**WORK TO COMPLETE**
How many of the lines below include "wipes"? Give the number and no other words.

**EXERCISE DATA**
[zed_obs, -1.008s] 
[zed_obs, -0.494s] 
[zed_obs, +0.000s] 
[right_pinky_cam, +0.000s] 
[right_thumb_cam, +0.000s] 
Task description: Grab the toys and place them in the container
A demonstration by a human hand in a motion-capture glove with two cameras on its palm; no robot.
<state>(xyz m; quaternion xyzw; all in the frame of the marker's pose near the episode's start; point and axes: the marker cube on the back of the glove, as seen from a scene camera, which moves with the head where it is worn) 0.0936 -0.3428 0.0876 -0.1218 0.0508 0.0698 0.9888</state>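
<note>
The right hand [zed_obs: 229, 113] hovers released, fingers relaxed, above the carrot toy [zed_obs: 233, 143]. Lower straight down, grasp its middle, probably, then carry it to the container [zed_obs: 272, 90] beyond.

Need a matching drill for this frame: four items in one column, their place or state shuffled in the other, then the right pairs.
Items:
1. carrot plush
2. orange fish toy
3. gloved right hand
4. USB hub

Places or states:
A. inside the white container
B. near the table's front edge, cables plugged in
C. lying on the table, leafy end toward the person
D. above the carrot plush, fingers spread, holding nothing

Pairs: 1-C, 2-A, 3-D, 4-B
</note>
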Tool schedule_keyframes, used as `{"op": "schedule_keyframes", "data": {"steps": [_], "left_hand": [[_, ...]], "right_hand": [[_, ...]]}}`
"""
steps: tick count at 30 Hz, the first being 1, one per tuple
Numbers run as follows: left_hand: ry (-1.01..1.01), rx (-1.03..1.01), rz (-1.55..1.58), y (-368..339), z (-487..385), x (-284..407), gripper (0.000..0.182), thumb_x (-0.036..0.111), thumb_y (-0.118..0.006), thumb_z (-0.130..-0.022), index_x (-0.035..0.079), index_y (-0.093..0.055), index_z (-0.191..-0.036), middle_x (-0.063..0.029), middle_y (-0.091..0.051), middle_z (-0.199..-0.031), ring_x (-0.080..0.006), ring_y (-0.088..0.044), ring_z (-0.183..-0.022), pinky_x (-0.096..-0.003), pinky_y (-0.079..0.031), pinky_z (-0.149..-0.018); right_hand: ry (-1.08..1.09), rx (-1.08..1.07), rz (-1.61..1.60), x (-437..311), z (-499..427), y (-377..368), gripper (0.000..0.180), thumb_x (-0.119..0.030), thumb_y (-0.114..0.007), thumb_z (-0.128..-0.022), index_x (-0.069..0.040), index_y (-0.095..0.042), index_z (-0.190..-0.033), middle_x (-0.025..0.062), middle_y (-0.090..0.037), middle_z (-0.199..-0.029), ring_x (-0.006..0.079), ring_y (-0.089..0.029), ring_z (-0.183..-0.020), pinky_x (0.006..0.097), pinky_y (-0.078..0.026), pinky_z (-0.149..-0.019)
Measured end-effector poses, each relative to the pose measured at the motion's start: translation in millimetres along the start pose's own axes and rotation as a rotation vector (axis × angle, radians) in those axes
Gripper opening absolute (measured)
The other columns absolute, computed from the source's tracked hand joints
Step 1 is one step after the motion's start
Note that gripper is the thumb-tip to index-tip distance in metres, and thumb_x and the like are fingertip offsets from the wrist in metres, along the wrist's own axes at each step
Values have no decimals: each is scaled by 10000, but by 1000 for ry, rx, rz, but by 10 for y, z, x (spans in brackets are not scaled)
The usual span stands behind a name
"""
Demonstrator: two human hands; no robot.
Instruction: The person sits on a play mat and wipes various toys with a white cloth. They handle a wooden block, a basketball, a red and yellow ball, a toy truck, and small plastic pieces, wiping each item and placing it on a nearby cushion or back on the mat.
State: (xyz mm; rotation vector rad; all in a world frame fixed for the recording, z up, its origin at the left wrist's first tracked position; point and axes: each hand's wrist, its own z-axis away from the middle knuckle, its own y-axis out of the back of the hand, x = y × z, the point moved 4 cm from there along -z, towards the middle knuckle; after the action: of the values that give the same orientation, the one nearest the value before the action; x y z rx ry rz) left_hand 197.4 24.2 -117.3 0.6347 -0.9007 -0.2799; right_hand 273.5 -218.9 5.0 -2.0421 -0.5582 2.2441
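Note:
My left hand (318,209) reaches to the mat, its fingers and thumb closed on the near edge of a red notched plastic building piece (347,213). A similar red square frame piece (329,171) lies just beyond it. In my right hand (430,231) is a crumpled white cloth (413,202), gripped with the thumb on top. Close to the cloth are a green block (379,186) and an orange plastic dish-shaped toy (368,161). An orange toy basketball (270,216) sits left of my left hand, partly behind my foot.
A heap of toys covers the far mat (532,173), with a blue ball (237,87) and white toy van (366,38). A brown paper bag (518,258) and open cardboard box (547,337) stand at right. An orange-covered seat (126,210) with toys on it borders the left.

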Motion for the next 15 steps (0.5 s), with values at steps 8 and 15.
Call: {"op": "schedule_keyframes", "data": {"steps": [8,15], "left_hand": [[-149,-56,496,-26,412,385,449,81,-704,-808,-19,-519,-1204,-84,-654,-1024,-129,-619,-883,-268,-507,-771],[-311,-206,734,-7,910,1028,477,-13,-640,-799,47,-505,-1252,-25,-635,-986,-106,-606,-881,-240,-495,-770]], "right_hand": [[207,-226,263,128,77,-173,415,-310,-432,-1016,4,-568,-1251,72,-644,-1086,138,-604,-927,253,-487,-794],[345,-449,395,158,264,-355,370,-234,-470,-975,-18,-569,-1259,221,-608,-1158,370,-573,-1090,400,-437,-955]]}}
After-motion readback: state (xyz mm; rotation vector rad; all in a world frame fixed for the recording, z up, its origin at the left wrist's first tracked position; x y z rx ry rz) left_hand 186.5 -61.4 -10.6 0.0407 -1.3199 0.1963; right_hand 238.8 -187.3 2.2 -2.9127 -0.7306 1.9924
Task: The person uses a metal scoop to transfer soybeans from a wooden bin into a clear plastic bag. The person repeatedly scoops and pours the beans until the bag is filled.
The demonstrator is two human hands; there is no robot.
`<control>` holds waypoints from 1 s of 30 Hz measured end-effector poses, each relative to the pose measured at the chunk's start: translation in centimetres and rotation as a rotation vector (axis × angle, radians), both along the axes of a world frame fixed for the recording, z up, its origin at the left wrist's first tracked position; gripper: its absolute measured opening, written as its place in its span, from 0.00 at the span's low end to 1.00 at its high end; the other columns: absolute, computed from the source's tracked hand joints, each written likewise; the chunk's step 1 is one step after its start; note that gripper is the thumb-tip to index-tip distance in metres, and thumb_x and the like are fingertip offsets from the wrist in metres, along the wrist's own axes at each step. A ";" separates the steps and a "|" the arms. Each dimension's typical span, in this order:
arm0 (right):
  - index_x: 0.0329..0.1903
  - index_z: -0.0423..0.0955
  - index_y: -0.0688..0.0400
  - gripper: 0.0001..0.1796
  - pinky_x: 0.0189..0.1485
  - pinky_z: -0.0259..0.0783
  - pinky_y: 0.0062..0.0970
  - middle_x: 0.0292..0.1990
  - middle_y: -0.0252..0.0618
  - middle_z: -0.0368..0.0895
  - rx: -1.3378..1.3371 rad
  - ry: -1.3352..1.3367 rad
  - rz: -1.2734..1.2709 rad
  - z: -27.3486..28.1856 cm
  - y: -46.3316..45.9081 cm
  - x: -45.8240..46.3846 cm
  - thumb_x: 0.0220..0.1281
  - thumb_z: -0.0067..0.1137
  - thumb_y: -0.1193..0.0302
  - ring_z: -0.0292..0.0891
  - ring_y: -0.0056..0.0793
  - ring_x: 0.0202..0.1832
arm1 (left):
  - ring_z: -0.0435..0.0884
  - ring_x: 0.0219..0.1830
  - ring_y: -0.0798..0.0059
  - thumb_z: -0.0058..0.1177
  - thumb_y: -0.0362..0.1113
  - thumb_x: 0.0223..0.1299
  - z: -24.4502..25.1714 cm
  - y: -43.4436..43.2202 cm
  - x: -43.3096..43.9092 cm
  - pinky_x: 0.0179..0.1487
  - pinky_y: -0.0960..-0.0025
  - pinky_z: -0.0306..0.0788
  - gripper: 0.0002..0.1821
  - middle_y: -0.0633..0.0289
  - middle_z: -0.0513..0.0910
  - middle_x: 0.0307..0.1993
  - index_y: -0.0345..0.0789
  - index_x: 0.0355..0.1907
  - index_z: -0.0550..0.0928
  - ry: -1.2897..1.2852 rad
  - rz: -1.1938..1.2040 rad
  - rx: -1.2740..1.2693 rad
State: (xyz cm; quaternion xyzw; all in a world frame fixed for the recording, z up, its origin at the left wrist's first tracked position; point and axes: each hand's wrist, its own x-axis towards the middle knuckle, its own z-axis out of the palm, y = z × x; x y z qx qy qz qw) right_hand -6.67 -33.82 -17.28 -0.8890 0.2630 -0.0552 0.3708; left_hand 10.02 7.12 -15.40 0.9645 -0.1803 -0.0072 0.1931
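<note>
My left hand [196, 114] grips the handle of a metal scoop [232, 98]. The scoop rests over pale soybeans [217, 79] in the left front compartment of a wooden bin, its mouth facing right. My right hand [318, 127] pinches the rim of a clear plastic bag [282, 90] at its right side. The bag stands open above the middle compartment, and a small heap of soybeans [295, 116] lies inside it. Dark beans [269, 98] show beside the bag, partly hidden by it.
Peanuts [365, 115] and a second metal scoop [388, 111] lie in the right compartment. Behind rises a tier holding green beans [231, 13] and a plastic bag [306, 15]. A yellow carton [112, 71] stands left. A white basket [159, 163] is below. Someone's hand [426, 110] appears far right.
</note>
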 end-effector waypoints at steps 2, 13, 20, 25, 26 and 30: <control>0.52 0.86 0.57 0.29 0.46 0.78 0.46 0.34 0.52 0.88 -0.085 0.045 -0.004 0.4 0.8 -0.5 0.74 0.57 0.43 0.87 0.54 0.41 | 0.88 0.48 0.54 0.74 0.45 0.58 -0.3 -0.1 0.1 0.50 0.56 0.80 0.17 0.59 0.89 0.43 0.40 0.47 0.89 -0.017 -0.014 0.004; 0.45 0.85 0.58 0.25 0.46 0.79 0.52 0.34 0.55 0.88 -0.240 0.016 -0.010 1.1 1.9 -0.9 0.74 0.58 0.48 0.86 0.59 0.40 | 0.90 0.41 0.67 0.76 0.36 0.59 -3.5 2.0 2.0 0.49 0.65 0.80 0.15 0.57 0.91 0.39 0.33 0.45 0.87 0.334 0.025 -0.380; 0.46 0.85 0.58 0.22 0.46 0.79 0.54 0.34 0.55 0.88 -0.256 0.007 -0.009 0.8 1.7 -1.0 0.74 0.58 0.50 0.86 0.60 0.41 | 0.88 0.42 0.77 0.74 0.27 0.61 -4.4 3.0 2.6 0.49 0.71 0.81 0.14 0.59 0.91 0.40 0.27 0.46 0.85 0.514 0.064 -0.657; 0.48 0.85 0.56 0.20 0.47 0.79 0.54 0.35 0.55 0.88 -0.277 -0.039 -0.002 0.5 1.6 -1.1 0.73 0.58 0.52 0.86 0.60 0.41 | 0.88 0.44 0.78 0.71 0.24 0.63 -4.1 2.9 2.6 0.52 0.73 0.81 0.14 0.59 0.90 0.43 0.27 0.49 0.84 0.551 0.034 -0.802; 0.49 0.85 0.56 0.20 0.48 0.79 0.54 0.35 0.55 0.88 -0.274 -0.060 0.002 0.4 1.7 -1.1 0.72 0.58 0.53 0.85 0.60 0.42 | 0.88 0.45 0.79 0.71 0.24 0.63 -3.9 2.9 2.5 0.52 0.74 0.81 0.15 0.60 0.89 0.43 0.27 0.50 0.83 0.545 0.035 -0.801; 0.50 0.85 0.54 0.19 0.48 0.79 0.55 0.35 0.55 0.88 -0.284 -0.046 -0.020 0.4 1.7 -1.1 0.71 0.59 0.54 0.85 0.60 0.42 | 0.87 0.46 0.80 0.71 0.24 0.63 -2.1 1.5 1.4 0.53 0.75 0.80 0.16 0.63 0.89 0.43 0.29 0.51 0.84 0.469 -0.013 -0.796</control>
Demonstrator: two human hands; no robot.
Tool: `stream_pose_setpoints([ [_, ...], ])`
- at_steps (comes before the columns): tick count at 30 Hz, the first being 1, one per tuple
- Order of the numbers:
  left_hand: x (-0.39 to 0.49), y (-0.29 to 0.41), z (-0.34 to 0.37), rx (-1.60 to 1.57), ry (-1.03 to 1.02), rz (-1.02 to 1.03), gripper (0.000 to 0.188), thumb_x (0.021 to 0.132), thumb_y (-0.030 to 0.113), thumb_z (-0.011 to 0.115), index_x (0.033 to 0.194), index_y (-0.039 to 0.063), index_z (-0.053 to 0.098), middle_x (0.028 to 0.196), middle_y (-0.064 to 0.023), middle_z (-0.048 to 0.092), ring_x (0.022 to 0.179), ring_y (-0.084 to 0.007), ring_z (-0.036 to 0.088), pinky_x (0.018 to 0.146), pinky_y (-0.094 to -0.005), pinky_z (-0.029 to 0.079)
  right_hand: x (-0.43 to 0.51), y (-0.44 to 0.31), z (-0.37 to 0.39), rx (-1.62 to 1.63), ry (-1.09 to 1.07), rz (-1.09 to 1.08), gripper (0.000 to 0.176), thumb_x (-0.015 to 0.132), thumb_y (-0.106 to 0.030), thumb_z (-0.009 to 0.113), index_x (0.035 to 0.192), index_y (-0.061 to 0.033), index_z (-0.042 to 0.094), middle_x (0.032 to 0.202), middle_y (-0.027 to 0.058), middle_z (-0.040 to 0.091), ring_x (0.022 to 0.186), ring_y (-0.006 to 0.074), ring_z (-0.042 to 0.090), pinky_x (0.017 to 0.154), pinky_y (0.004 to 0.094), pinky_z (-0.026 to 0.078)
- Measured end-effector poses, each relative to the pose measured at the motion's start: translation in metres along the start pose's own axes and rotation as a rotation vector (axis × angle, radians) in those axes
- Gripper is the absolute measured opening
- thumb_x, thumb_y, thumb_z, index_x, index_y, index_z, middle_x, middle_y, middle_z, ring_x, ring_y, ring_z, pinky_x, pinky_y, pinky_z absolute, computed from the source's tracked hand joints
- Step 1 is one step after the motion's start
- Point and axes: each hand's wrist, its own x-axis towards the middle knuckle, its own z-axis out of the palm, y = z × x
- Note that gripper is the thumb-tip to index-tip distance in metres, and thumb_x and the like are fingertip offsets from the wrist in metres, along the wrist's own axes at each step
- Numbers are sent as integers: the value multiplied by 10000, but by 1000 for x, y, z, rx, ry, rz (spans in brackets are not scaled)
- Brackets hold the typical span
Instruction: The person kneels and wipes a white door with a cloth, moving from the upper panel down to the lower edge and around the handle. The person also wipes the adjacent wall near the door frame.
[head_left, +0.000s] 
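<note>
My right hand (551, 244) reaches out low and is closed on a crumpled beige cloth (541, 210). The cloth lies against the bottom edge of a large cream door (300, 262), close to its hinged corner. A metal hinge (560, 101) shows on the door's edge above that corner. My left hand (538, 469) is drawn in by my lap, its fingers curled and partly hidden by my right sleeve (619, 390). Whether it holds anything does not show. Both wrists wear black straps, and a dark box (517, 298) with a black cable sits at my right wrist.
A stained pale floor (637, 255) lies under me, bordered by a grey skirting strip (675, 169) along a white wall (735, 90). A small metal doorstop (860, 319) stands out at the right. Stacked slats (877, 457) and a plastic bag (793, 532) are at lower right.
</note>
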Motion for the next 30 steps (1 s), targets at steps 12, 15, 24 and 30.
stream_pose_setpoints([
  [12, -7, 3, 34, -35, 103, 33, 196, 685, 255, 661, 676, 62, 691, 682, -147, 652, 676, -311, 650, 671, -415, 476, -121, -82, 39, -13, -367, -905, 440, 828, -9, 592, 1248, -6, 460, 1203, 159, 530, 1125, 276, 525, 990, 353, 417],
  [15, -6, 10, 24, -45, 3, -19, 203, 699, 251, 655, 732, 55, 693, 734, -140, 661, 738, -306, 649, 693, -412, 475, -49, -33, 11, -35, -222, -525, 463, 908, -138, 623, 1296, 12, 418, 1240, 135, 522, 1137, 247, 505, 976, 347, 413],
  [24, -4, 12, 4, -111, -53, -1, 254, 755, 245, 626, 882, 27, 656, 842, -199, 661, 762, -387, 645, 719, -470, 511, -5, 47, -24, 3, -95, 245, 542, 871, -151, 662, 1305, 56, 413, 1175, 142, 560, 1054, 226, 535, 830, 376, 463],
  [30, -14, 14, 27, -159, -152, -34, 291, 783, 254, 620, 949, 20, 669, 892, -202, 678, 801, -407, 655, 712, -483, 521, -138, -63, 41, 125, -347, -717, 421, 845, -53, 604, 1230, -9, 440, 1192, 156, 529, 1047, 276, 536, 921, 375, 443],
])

**WRITTEN RESPONSE**
2